皆、口々にお玉の天気占いを褒めるので、高尾はそれ以上何も言えなくなった。




「なぁ、お六。」

「はい。」

「聞きたいんやけど、お玉の踊りの調子はどうや?」

「!?」

お六の方が跳ねた。

持ち上げようとしていた湯呑から、僅かにお茶が零れた。

「・・・・・・。」

お六は、口を閉じ、指に掛ったお茶を懐の懐紙で拭く。

「お六。正直に言うてくれなんし。他のことなら、笑っているお玉が、どうも踊りの事になると、顔に陰りが出来る。調子が狂うんよ。お日様のように笑ってるんが、お玉や。そのお玉が、何を悩んでるのか、わっちな、知りたいんや。」

「・・・・・・。」

お六は目を伏せ、口を閉ざした。

「お六。教えてやりいよ。」

「薄雲太夫・・・。」

薄雲にまで言われて、お六は一息吸い、口を開いた。

「お玉は、筋が悪いわけではありやせん。型を覚えるのも早うて、正直驚いております。」

「じゃぁ、何が悪いんですかい?」

お浅は首を傾げる。

「それは・・・。」

お六は、言葉を濁す。


「曲を味方に付けられておらんのだろう。」

「高尾っ!」

お六は、目が開き、高尾を見つめた。

「わちきの禿、いや、振袖新造のことやさかい、知らんではすまんでしょう。
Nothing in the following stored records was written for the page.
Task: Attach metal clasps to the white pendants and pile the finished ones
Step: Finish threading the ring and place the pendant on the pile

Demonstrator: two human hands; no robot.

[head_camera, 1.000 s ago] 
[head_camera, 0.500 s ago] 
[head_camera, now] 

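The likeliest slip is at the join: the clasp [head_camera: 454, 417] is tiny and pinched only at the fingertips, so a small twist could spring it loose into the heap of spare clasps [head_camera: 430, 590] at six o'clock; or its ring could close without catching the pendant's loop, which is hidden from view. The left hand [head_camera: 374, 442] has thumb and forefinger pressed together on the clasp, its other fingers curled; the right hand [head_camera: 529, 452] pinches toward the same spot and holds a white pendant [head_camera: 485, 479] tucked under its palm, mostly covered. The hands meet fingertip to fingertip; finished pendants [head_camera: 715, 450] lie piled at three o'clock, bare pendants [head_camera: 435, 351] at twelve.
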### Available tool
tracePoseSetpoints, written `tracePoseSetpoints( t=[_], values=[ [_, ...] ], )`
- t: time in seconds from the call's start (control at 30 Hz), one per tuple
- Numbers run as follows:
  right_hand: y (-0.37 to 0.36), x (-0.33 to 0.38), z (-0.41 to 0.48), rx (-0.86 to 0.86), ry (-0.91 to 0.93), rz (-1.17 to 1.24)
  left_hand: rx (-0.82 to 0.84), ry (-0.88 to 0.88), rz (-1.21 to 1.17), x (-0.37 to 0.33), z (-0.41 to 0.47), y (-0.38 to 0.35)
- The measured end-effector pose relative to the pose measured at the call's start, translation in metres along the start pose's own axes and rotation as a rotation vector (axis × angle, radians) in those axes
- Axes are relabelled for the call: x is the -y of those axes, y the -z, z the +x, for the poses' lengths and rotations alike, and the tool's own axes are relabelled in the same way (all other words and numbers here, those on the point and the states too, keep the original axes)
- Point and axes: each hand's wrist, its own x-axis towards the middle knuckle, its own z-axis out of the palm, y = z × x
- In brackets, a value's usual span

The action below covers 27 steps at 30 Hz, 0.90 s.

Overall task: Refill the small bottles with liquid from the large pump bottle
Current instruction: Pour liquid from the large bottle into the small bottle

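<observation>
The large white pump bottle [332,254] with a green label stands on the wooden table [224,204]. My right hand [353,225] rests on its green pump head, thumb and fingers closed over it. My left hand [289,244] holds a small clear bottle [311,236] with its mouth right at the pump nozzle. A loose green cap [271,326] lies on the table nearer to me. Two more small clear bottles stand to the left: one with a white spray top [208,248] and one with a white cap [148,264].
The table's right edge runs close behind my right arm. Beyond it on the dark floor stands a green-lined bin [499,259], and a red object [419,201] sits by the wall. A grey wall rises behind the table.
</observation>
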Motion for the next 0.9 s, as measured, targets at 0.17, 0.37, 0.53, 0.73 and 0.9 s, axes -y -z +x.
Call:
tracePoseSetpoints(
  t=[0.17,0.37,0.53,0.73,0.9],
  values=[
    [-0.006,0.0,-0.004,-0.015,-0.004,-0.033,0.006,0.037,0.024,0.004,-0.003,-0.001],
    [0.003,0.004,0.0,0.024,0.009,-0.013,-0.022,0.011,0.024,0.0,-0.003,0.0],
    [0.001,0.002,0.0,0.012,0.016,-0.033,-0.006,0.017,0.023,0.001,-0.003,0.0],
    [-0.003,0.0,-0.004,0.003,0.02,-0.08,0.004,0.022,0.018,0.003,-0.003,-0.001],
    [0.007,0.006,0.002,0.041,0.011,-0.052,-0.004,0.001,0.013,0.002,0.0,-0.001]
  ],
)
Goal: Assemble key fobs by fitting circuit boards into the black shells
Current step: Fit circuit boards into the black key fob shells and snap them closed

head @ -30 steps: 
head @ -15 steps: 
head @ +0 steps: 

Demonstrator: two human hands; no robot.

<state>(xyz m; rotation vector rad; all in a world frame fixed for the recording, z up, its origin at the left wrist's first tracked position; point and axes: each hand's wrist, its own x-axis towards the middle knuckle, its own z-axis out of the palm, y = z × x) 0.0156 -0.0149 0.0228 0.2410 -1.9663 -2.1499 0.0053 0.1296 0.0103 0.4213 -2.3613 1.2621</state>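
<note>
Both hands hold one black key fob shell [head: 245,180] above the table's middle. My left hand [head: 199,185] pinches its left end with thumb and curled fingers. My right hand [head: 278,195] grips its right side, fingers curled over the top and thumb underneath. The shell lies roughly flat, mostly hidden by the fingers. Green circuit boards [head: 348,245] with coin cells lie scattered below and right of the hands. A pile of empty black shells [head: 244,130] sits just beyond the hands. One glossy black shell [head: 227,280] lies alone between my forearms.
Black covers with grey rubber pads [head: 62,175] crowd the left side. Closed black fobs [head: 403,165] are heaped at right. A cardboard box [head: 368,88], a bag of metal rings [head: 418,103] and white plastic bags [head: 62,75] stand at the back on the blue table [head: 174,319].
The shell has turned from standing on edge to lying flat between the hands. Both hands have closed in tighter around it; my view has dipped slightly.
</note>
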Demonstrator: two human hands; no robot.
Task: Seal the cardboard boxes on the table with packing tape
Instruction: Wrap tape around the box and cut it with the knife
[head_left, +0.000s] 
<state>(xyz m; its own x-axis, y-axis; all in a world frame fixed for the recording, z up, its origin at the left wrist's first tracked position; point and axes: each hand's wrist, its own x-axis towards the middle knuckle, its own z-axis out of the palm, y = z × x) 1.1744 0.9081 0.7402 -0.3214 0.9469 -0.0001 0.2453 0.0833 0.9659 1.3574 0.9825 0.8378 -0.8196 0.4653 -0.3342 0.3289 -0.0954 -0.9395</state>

」

煙管をつけた太夫に、お六は、居住まいを正し、

「ご明察の通り、お玉は、曲を踊ろうとしておりやせん。どうも、耳と身体が別に動いているようで、音に型が乗らんのですよ。普通なら、型や順番を覚えれば、後は音についていく。しかし、音だけを追うと、型は崩れ、無駄な体力を使ってしやいやす。どれも、踊りを習い始めたら、誰にでも起こること。ですが、お玉は踊れているのに、踊れていない。恐ろしいことに、誰の三味線でも、型通りに踊れているんです。しかし、踊っているだけで、曲を踊っているわけではないんです。」


口を惜しそうに語るお六。

「音は、見えやせんからなぁ・・・。」

溜息と共に出た煙は、静かに天井に向かって消えた。

「お玉ちゃん、筋が良い分、勿体ないなぁ。」

「はい・・・。」

「お六も口惜しくて、辛く当たってしまったんやろ・・・。」

「すみません・・・。」

「いや、厳しくするんはお玉のためやから、気にせんで。」

「太夫・・・。」

「そうですよ、お六さん。今の格子ちゃん達は、貴女が踊りを、お松が三味線を仕込んだんでしょう。自信を持って下さいな。」


「はい・・・ありがとうございます。」


お六は、三人に向かって頭を下げた。


遠くで、三味線の音が聞こえていた。